Using CarbonData for First Query¶
Tool Overview¶
The first query of CarbonData is slow, which may cause a delay for nodes that have high requirements on real-time performance.
The tool provides the following functions:
Preheat the tables that have high requirements on query delay for the first time.
Tool Usage¶
Download and install the client. For example, the installation directory is /opt/client. Go to the /opt/client/Spark2x/spark/bin directory and run start-prequery.sh.
Configure prequeryParams.properties by referring to Table 1.

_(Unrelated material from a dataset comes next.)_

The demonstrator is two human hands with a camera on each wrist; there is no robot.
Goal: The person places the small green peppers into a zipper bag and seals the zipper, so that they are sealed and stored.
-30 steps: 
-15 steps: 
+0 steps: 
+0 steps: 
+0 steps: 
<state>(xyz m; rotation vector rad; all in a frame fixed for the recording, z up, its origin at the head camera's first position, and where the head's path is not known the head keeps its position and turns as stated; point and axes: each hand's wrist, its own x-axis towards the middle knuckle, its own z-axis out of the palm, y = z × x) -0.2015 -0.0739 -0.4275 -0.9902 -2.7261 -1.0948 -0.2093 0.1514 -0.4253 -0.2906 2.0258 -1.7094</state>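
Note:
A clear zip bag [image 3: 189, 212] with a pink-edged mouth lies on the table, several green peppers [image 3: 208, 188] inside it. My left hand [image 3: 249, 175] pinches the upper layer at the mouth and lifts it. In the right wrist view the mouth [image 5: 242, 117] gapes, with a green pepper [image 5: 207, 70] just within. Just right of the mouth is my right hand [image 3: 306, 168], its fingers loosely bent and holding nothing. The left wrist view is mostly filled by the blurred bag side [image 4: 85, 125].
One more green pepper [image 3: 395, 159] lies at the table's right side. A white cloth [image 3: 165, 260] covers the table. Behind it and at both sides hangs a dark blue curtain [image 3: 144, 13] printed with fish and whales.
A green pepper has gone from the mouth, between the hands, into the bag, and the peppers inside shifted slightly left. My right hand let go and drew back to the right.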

Parameter | Description | Example |
---|---|---|
spark.prequery.period.max.minute | Maximum preheating duration, in minutes. | 60 |
spark.prequery.tables | Table name configuration, database.table:int. The table name supports the wildcard ( | default.test*:10 |
spark.prequery.maxThreads | Maximum number of concurrent threads during preheating | 50 |
spark.prequery.sslEnable | The value is true in security mode and false in non-security mode. | true |
spark.prequery.driver | IP address and port number of JDBCServer. The format is IP address:Port number. If multiple servers need to be preheated, enter multiple IP address:Port number of the servers and separate them with commas (,). | 192.168.0.2:22550 |
spark.prequery.sql | SQL statement for preheating. Different statements are separated by colons (:). | SELECT COUNT( |
spark.security.url | URL required by JDBC in security mode | ;saslQop=auth-conf;auth=KERBEROS;principal=spark2x/hadoop.hadoop.com@HADOOP.COM; |
Note
The statement configured in spark.prequery.sql is executed in each preheated table. The table name is replaced with %s.
Script Usage
Command format: sh start-prequery.sh
To run this command, place user.keytab or jaas.conf (either of them) and krb5.conf (mandatory) in the conf directory.
Note
Currently, this tool supports only Carbon tables.
This tool initializes the Carbon environment and pre-reads table metadata to JDBCServer. Therefore, this tool is more suitable for multi-active instances and static allocation mode.